Да, дорогой читатель, редко можно встретить благочестивого монаха, который устоял бы, когда красавица в объятиях. Еще предки наши говаривали: словом назовешь – монах, двумя – лукавый искуситель, тремя – голодный демон сладострастья. А вот что писал Су Дунпо: «Пока не брит, не ядовит; не ядовит – значит не брит. Станет злодеем – голову обреет; голову обреет – соблазн одолеет».[179] Это рассуждение касается как раз монашеского обета. Живут себе монахи в палатах высоких и хоромах просторных, в обителях святых и кельях светлых да проедают денежки, которые текут к ним от жертвователей со всех концов земли. Не пашут, не сеют, а трижды в день трапезничают. И никаких волнений не знают. Одна у них забота – как свою плоть ублажить. А возьмите любого мирянина – чиновного ли звания или землепашца, ремесленника или торговца, богатого да знатного, старейшину или даже сановного придворного – все равно – гложет его корысть да честолюбие, дела да труды покою не дают. Будь рядом и жена-красавица иль наложница молодая, а как вспомнит невзначай о делах, так в душу закрадываются тревога да заботы. Либо риса не осталось, либо дрова вышли, и сразу всю радость как рукой снимет.
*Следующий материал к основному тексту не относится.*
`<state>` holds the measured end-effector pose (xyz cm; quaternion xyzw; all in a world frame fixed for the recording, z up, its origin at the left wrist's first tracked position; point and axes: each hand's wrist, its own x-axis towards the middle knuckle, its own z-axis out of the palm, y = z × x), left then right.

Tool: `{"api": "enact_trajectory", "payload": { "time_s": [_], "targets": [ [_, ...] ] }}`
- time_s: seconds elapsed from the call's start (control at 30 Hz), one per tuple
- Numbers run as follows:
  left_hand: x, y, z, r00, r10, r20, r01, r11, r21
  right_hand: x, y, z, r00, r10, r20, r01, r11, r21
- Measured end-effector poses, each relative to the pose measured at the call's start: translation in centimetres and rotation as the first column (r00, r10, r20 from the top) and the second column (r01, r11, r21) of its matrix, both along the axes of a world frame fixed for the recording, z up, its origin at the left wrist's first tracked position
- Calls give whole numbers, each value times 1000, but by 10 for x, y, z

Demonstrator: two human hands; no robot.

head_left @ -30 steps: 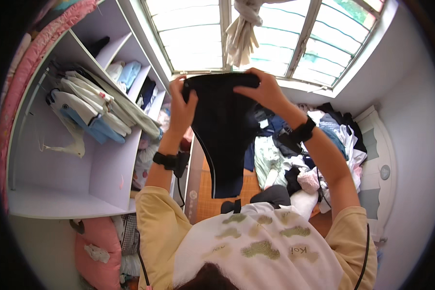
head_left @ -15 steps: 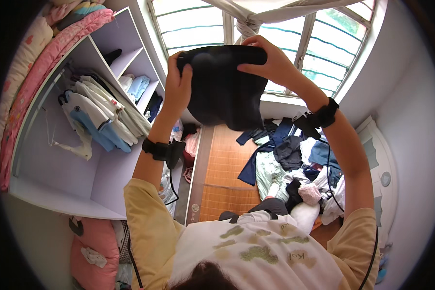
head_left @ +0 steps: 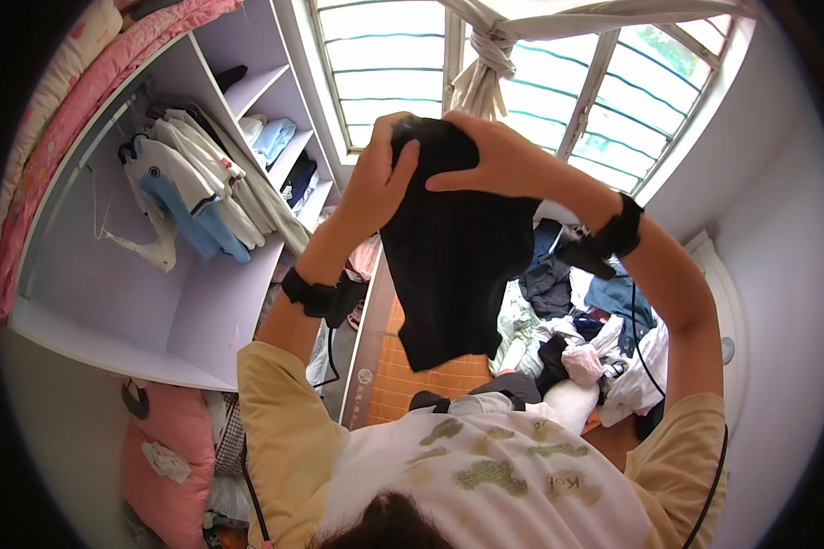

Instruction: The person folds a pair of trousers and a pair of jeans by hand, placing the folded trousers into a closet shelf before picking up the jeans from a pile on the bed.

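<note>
A plain black garment hangs in front of me, raised before the window; its exact kind I cannot make out. My left hand is closed on its upper left edge, with the thumb lying on the near face. At the upper right, my right hand grips the same top edge, thumb in front and the other fingers around the back. The two hands are close together, and the cloth between them is bunched. Its lower end dangles loose over the mat.
To the left stands an open wardrobe with hanging shirts and folded clothes on shelves. A heap of clothes lies on the bed mat at right. Beyond is a barred window; a pink cushion sits lower left.
My hands have come closer together and lower, bunching the garment's top edge. The cloth now hangs longer, its lower end reaching further down over the mat.
</note>
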<state>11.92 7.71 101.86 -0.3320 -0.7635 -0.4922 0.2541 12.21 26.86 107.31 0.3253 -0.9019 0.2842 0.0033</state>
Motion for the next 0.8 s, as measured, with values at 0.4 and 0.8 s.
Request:
{"api": "enact_trajectory", "payload": {
  "time_s": [0.4, 0.8],
  "targets": [
    [35, -42, -61, 912, -199, 358, 70, 937, 343, 7, -44, -38, 987, 73, -145, -69, 997, 29],
    [97, -88, -336, 695, 243, 676, -217, 968, -125, 15, -44, 43, 963, 118, -243, -117, 993, 20]
  ]
}}
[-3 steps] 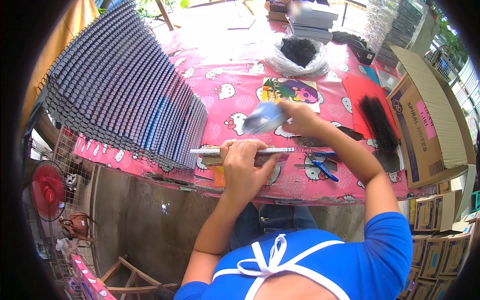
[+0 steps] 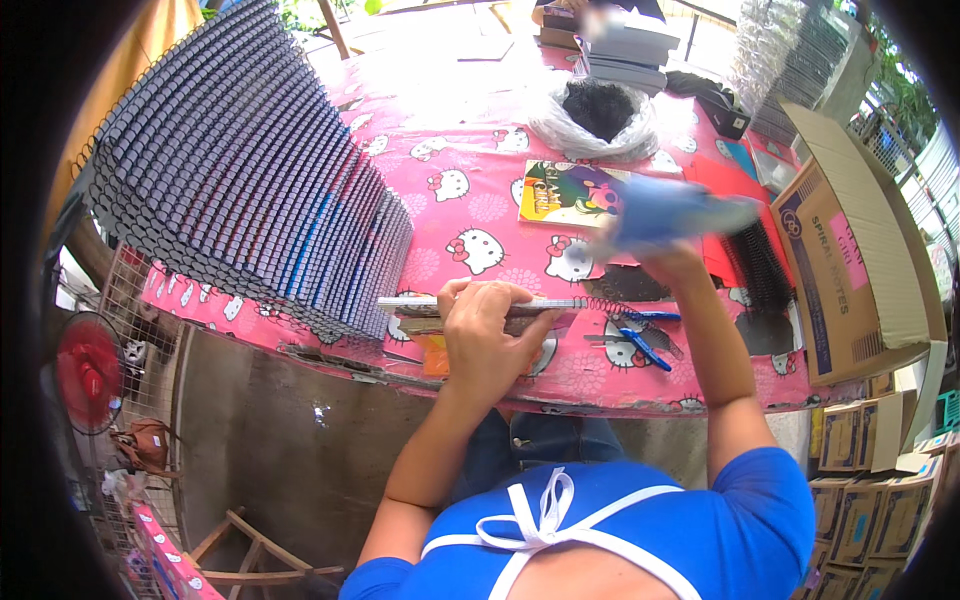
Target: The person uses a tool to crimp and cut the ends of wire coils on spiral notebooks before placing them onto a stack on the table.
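My left hand is closed round a notebook stood on its edge near the table's front. A dark spiral coil sticks out past the right end of its bound edge. Blue-handled pliers lie beside the coil, handles apart. Over the right side of the table, my right hand grips a blue-grey object, too smeared by motion to tell its kind. Behind it a colourful book cover lies flat, partly covered by that object.
A tall stack of spiral-bound notebooks fills the table's left. Black coils lie on red sheets at right, by an open cardboard box. A plastic bag of black coils and a pile of books stand farther back.
My right hand has swung to the right with the blue-grey object. My left hand stays on the notebook in nearly the same place.
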Tool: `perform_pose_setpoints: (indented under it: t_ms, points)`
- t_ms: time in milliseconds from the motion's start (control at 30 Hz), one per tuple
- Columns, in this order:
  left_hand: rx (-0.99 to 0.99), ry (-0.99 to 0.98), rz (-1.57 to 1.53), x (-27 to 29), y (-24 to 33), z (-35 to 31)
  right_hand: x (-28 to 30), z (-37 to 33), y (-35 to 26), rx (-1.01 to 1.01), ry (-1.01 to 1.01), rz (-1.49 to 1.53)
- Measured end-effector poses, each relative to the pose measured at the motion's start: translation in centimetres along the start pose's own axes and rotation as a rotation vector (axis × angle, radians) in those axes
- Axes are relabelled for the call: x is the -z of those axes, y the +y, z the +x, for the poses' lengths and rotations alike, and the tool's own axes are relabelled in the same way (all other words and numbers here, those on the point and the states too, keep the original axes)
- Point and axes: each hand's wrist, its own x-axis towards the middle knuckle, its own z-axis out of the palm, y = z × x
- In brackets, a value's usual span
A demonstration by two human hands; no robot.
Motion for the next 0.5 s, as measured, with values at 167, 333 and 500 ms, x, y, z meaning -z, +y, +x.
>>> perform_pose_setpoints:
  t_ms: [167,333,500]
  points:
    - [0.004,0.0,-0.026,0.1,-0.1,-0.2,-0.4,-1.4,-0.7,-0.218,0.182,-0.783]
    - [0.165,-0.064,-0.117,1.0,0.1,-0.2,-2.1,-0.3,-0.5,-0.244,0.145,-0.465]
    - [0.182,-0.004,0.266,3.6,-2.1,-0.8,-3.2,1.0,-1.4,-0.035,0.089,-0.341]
А у монахов этого добра хоть отбавляй.
О том же говорят и стихи:
Обезьяны хвостатые, блудодеи-злодеи,Что готовы распутничать хоть на каждом пороге!На деревьях селиться б им, все заветы поправшим.Почему ж им отводятся расписные чертоги?!
Глубоко запал в душу монахам образ обольстительной и игривой вдовы. Когда они возвратились из монастыря после полуденной трапезы, Цзиньлянь развлекалась с Симэнем. Ее спальню отделяла от комнаты, где свершалось бдение, всего лишь тонкая деревянная перегородка. А случилось так, что один из монахов пришел раньше других. Приблизившись к окну хозяйкиной спальни для омовения рук, он расслышал дрожащий голос Цзиньлянь и нежные вздохи… словом, то, что сопровождает любовное сражение. Монах остановился и, делая вид, будто моет руки, долго вслушивался.
– Милый, перестань, не жди, пока соломенные туфли истреплются о камни, – шептала нежным голоском Цзиньлянь, – ну хватит! Сколько можно! А то еще монахи услышат. Пожалей, довольно!
– Не спеши, – просил Симэнь. – Дай еще курительную свечу на панцире краба[180] возжечь.
И невдомек им было, с каким удовольствием подслушал весь их шепот лысый негодник.
Прибыли остальные монахи и начали панихиду. Один рассказал другому, другой третьему, и все узнали, что вдова держит при себе любовника. От такой вести у монахов невольно руки в движенье пришли, ноги в пляс пустились. В конце панихиды, под вечер, совершали вынос таблички усопшего и жертвенных предметов. Еще до этого Цзиньлянь сняла траур и, одевшись в яркое платье, встала за занавеской рядом с Симэнем, чтобы посмотреть, как монахи предадут огню табличку. Старая Ван поднесла ковш и горящий факел. В положенный час, когда табличка и изображения будд были сожжены, лысый разбойник устремил лукавый взгляд на занавеску, за которой отчетливо вырисовывались силуэты хозяйки и ее любовника. Они стояли, прислонившись друг к другу. Монах вспомнил, что говорили днем, и, как ошалелый, давай бить в гонг. У него снесло шапку и обнажился голый блестящий череп, но он внимания не обращал – знай барабанил колотушкой и покатывался со смеху.